Waking up for work in the morning is a struggle many Americans know all too well. From pressing snooze and desperately needing that cup of joe to rising early and beating rush-hour traffic, morning routines vary. While some individuals take the leisurely route, leaving themselves time to catch up on the news or relax in front of the TV, others spend their mornings rushing to get themselves and their children ready for the day.
Do parents living with children spend more time getting ready in the morning compared to non-parents? Does the industry in which one works affect the amount of time between waking and leaving for work? We surveyed 1,000 Americans to find the answers to these questions. Read on to see how your morning routine compares to others in your industry and state.
The Early Bird Catches the Worm
When the alarm goes off, many people would rather hit snooze and roll over, yet getting to work on time doesn’t seem to be a struggle for most Americans. In fact, residents of most states arrived early or on time for work.
Only four states missed the mark with tardiness – residents of New Mexico and Vermont arrived the latest – an average of 2 minutes and 30 seconds behind schedule. Residents of Kentucky, on the other hand, tended to arrive to work an average of about 18 minutes before they were due.
Although arriving early to work can be beneficial, so is extra sleep. Instead of being the early bird, setting one’s alarm just 10 to 20 minutes later could result in better health and a boost in brainpower.
Parent or Procrastinator?
There is a common misconception that women take longer – much longer – to get ready than men. But the stigma that women are high maintenance may not be so true after all. As it turns out, women didn’t spend more time on their morning routines when compared to men, unless there were children still living at home. On average, mothers spent 1 hour and 48 minutes getting themselves and their children ready to head out the door, while fathers spent roughly 10 minutes less.

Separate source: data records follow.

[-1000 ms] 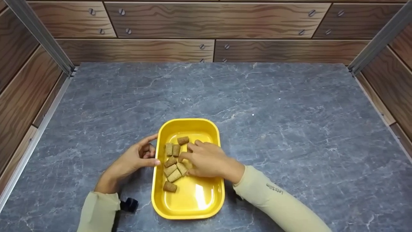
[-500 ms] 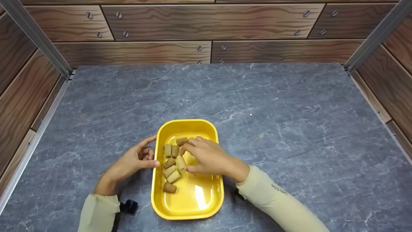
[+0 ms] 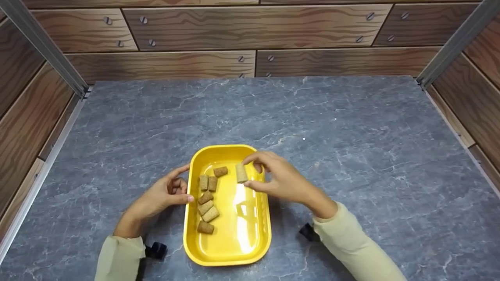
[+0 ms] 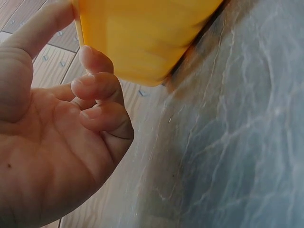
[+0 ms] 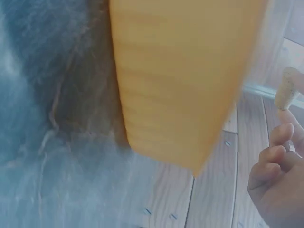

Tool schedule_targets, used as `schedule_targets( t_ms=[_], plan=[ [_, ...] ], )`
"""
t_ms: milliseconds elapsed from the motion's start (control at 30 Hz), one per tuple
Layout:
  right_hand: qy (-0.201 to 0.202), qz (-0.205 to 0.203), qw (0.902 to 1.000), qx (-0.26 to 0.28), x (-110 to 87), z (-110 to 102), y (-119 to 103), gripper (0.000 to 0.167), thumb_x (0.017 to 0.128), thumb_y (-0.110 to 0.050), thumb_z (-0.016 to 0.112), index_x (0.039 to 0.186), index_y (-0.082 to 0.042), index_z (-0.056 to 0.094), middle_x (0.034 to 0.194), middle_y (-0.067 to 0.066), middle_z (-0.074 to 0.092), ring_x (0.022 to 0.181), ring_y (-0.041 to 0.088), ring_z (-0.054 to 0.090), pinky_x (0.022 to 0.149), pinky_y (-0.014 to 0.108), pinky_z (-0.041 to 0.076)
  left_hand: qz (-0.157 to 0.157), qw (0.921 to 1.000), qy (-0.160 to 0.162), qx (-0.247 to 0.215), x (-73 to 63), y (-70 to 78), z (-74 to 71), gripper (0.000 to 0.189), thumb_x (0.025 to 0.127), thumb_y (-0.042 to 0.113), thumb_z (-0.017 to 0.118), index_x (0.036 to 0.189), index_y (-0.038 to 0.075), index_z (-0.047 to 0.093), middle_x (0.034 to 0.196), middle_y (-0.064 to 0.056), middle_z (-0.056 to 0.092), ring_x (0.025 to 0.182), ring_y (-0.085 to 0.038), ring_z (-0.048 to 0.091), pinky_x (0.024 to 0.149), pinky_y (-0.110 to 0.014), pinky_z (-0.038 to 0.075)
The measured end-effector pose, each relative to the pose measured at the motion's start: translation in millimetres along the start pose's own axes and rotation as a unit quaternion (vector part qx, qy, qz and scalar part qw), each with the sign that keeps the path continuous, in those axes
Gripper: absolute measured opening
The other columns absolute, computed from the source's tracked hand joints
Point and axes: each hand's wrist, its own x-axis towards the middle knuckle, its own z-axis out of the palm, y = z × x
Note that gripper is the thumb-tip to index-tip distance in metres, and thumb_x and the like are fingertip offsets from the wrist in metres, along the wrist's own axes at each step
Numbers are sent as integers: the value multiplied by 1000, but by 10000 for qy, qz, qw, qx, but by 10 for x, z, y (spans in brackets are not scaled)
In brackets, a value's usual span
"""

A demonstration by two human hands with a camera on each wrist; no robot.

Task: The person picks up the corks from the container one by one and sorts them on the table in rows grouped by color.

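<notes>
Pale cork [image 3: 241, 173] is pinched between the thumb and index finger of my right hand [image 3: 287, 177], above the right part of a yellow tray [image 3: 226, 259]. The right wrist view shows the cork [image 5: 286, 89] held near its ends. My left hand [image 3: 162, 193] holds the tray's left edge, thumb on the rim and index finger stretched along the side. Its other fingers curl inward beside the tray wall [image 4: 142, 42]. Inside the tray, several corks lie toward the left: a brown one [image 3: 220, 171] at the far end, a pale one [image 3: 211, 214] mid-left, another brown one [image 3: 205, 227] nearest.
The tray stands on a grey marbled tabletop [image 3: 351, 156]. Wood-patterned panels [image 3: 250, 27] rise behind and at both sides, with metal posts [image 3: 453, 47] at the corners. A tiny white speck [image 3: 304, 139] lies right of the tray.
My right hand has taken hold of a pale cork from the group, lifted it, and carried it right and away from me. The left hand stays at the tray's edge.
</notes>
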Motion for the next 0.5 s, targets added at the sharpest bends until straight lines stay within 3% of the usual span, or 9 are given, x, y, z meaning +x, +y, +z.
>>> schedule_targets(
  t_ms=[167,500],
  plan=[
    [211,62,9994,283,-83,-125,78,38,84,-18,74,118,-9,60,88,7,52,81,14,45,73,23,39,28,10000,3,-39,2,-9,9,89,83,7,74,152,-1,18,84,1,49,69,-4,46,67,-19,43],
    [696,571,9958,137,-289,-354,304,38,82,-17,77,116,-9,62,84,-1,49,75,14,43,69,22,38,75,10000,-6,35,5,-3,13,88,83,7,73,152,-1,18,85,0,49,71,-5,46,68,-19,43]
  ],
)
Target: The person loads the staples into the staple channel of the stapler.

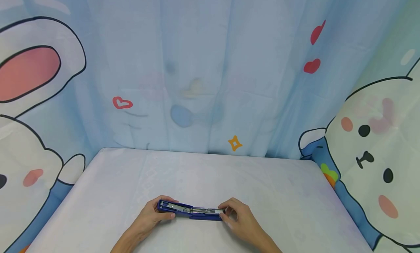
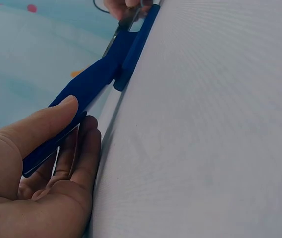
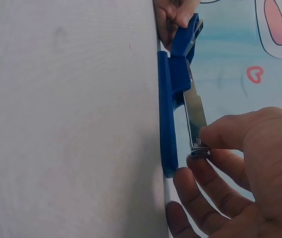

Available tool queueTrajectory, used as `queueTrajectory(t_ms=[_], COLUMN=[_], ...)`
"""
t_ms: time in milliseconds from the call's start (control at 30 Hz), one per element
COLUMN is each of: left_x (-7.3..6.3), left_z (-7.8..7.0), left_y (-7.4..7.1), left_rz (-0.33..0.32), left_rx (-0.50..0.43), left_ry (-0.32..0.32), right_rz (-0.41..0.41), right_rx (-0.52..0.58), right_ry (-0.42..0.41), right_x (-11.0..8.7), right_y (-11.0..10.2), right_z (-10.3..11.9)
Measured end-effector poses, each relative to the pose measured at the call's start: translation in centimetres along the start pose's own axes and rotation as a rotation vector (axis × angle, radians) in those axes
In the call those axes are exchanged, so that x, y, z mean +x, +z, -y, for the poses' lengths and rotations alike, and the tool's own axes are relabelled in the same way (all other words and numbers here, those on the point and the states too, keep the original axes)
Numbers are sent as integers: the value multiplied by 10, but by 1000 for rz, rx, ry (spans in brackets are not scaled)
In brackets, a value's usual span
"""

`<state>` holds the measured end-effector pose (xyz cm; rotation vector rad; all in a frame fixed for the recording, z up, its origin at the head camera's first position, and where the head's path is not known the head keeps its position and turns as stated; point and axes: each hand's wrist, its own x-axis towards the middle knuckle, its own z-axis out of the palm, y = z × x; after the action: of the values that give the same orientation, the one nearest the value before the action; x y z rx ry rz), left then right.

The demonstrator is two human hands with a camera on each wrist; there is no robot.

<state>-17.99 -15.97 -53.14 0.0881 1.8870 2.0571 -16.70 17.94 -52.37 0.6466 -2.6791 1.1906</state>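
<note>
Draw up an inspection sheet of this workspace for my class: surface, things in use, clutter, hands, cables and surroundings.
Surface: pale table, stapler and hands near its front.
Things in use: one blue stapler, opened out, cover swung back and metal magazine exposed above the base; whether staples are loaded cannot be told.
Clutter: nothing seen.
Left hand: holds the cover between thumb and fingers.
Right hand: pinches the free end of the magazine.
Cables: nothing seen.
Surroundings: light blue curtain behind the table, printed with white cartoon animals and red hearts.
</note>
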Motion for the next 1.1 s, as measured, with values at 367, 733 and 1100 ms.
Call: queueTrajectory(t_ms=[367,733,1100], left_x=[0,1,-2], left_z=[2,2,1], left_y=[0,-1,1], left_rz=[-17,-27,-37], left_rx=[-11,-4,-10], left_ry=[-1,-6,-8], right_rz=[38,51,48], right_rx=[-12,-4,12], right_ry=[49,97,106], right_x=[-1,3,3], right_y=[0,1,1], right_z=[-1,-1,1])
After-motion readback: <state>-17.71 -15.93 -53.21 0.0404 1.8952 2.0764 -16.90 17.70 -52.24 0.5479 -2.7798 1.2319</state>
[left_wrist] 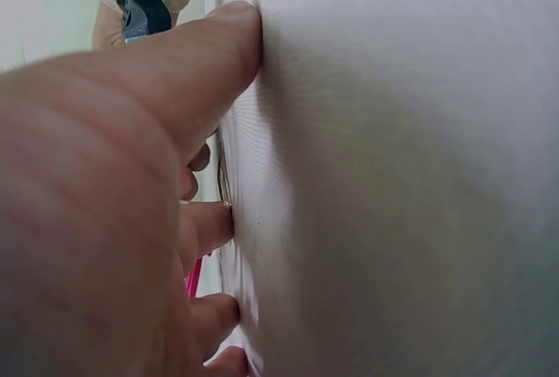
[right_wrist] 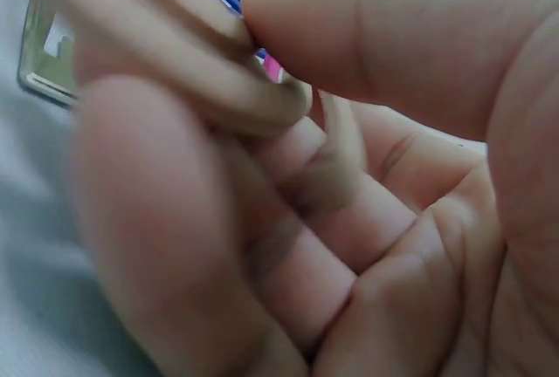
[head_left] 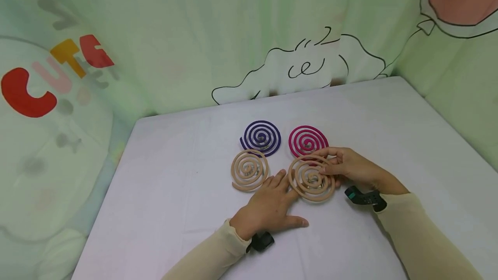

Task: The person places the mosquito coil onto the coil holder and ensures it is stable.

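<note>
My right hand (head_left: 348,165) pinches the right edge of a tan mosquito coil (head_left: 313,178), thumb on top and fingers beneath. In the right wrist view, the thumb presses on the curved tan strands. My left hand (head_left: 269,208) rests palm down on the white cloth with its fingers spread, the fingertips at that coil's left edge. A second tan coil (head_left: 247,169) lies just beyond the left fingertips. Behind are a purple coil (head_left: 261,138) and a magenta coil (head_left: 308,143); the magenta one is partly covered by the right hand and front coil.
A shiny, flat metallic piece (right_wrist: 48,80) shows beside the held coil in the right wrist view. White cloth covers the table (head_left: 175,176). A pale green printed curtain (head_left: 175,33) hangs along the back and sides.
</note>
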A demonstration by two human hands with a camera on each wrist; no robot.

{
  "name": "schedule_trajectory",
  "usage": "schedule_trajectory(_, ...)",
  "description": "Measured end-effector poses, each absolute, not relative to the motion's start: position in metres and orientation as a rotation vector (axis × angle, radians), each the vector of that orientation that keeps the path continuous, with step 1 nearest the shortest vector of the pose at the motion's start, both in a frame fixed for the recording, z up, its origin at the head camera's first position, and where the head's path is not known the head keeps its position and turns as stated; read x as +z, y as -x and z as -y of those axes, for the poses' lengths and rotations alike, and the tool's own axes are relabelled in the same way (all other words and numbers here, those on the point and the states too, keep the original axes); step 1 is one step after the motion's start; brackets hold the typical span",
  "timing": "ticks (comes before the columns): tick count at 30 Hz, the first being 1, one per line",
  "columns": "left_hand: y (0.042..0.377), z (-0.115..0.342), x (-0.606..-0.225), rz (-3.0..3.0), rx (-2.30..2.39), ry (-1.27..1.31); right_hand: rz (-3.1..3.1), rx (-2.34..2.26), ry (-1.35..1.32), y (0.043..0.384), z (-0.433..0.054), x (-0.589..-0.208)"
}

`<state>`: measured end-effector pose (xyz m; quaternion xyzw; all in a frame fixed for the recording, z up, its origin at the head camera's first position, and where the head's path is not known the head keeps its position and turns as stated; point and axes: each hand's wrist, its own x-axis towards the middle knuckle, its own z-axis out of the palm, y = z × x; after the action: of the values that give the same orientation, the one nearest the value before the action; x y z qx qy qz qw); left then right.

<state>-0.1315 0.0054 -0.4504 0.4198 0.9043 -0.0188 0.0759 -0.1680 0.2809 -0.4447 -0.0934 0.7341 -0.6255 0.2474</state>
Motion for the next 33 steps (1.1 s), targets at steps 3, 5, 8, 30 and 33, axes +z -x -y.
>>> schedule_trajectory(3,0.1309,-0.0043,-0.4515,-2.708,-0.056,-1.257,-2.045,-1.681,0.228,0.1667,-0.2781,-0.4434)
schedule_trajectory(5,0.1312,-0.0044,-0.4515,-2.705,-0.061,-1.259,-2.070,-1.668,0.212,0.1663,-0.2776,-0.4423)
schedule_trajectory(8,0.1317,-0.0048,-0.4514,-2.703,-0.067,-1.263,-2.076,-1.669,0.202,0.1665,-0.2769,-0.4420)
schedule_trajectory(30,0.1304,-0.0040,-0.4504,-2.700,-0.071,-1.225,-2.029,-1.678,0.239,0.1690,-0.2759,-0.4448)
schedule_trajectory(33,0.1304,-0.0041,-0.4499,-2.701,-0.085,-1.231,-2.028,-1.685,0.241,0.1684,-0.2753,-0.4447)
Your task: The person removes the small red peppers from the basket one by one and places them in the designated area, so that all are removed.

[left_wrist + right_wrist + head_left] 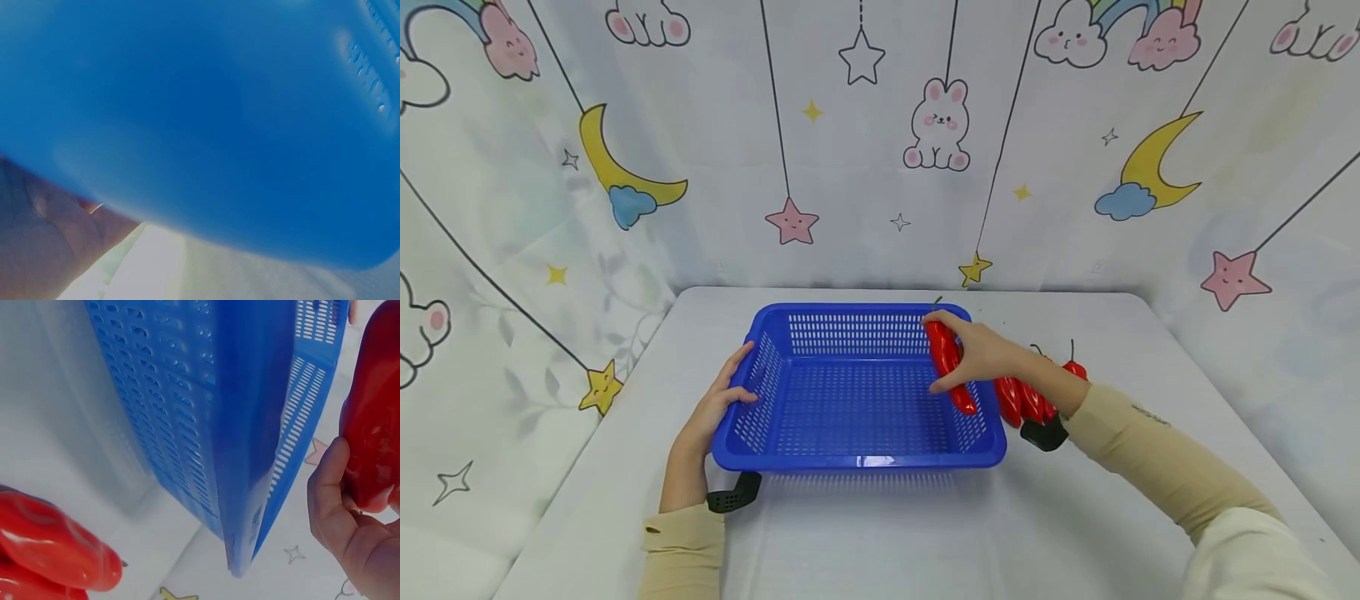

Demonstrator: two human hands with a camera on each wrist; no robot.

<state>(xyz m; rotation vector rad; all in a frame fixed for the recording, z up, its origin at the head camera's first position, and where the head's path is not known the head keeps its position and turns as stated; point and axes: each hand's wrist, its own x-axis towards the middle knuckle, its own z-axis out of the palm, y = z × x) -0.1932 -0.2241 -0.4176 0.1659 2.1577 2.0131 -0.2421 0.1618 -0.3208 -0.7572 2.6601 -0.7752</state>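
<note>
A blue plastic basket [861, 408] with slotted walls stands in the middle of the white table. My left hand [711, 412] grips its left rim, thumb over the edge; in the left wrist view the basket wall [206, 125] hides most of the fingers. Over the basket's right end, my right hand [981, 346] holds a long red chili pepper [942, 348] between thumb and fingers. That pepper [378, 406] hangs beside the rim in the right wrist view. Several more red peppers [1009, 402] lie on the table right of the basket, partly hidden by the right forearm.
The white table [865, 533] runs back to a cloth backdrop [865, 167] printed with moons, stars and rabbits. A black wrist device [1045, 433] sits under the right wrist, and another black device [735, 493] is at the left wrist.
</note>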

Women who only had to tend to themselves, however, spent an average of 1 hour and 34 minutes getting ready each morning – 25 minutes less than non-parental men. It may not be applying makeup that’s keeping women from walking out the door sooner, but the simple fact that getting more than one person ready takes a bit of extra time.
Preparing in the Powder Room
The bathroom is usually the first stop in the morning. Visiting the porcelain throne was the most prevalent activity among survey participants, with 96 percent of respondents going to the bathroom after waking. In a close second for frequency, 95 percent of people brushed their teeth in the morning, spending an average of about two and a half minutes to do so. Showering took the longest – an average of almost six minutes – but was only a part of 69 percent of all morning routines.
Making Time for Media
Technology has become a part of everyday life for most Americans, and morning routines are no exception. Over 50 percent of respondents reported browsing the internet or checking social media, text messages, and emails before leaving for work. Only 16 percent of respondents spent time watching TV each morning, and they spent an average of about 6 minutes doing so. If individuals were to decrease the time dedicated to technology during their morning routines, they could take advantage of the extra minutes and stock up on sleep, potentially increasing the productivity of their workday.
Get More Sleep; Your Emails Can Wait
No matter how long it takes to get ready in the morning, the real trick to feeling refreshed and ready for a long day at work is a good night’s rest. Leave the emails for on-the-clock time so you can snag some extra zzz’s. Best Mattress Brand can help you with your mattress needs to ensure you’re getting the most out of your bed. Our guide to the best mattress of 2020 will help you decide which bed is right for you.
We surveyed 1,000 working Americans about how long they take to get ready for work in the morning. We asked questions related to self-care, time spent helping children get ready, and morning media usage.